* ASSIGNMENT *
For the records below, output each line exactly as it appears, from the first through the line with "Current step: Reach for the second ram".

##### SOURCE INFORMATION

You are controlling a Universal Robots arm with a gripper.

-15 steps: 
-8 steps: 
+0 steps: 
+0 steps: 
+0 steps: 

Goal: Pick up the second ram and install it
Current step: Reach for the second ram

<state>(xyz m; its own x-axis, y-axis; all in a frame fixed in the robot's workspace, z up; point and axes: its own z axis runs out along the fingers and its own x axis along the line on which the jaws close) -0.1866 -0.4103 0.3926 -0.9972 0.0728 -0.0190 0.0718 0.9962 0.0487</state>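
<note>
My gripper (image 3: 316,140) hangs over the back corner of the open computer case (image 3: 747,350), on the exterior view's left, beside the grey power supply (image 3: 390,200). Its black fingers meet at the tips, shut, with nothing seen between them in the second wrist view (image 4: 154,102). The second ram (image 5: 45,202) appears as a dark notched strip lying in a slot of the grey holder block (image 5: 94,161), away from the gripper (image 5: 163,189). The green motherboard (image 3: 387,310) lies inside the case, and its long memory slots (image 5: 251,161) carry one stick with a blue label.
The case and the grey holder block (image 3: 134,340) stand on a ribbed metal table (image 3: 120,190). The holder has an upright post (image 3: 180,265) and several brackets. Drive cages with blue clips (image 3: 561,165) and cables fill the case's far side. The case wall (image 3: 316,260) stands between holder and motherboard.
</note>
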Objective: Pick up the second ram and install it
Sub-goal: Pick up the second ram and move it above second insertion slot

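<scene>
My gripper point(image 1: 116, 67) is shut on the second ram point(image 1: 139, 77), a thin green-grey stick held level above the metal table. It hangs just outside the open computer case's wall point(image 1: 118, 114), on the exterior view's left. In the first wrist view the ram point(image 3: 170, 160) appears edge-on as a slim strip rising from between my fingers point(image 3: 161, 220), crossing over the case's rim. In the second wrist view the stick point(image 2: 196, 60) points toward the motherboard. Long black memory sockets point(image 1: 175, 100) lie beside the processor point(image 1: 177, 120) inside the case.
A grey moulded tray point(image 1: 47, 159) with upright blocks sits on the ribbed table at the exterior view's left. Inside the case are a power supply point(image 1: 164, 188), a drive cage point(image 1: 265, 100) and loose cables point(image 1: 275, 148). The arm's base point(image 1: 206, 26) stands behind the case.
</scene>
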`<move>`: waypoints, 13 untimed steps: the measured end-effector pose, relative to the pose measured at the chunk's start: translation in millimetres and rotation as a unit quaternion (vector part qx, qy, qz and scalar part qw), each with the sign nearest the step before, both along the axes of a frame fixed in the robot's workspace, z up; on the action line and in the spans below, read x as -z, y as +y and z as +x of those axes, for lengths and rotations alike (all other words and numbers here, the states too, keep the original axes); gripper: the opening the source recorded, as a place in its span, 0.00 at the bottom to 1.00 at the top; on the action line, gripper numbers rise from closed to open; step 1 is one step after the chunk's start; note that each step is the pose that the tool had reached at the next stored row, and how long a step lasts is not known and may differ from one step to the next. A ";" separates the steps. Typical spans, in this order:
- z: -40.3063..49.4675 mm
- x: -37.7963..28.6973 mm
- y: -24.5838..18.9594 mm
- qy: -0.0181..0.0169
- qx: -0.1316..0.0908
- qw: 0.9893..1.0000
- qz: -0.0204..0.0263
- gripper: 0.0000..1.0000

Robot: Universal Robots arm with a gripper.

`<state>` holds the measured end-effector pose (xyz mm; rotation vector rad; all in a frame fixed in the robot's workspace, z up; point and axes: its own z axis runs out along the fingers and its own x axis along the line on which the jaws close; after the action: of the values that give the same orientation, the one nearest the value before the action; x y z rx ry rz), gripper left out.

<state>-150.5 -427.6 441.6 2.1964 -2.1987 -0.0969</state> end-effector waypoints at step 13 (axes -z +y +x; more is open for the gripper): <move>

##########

* SOLVED EXERCISE *
You are controlling a Universal Robots arm with a gripper.

-15 steps: 
-8 steps: 
+0 steps: 
+0 steps: 
+0 steps: 

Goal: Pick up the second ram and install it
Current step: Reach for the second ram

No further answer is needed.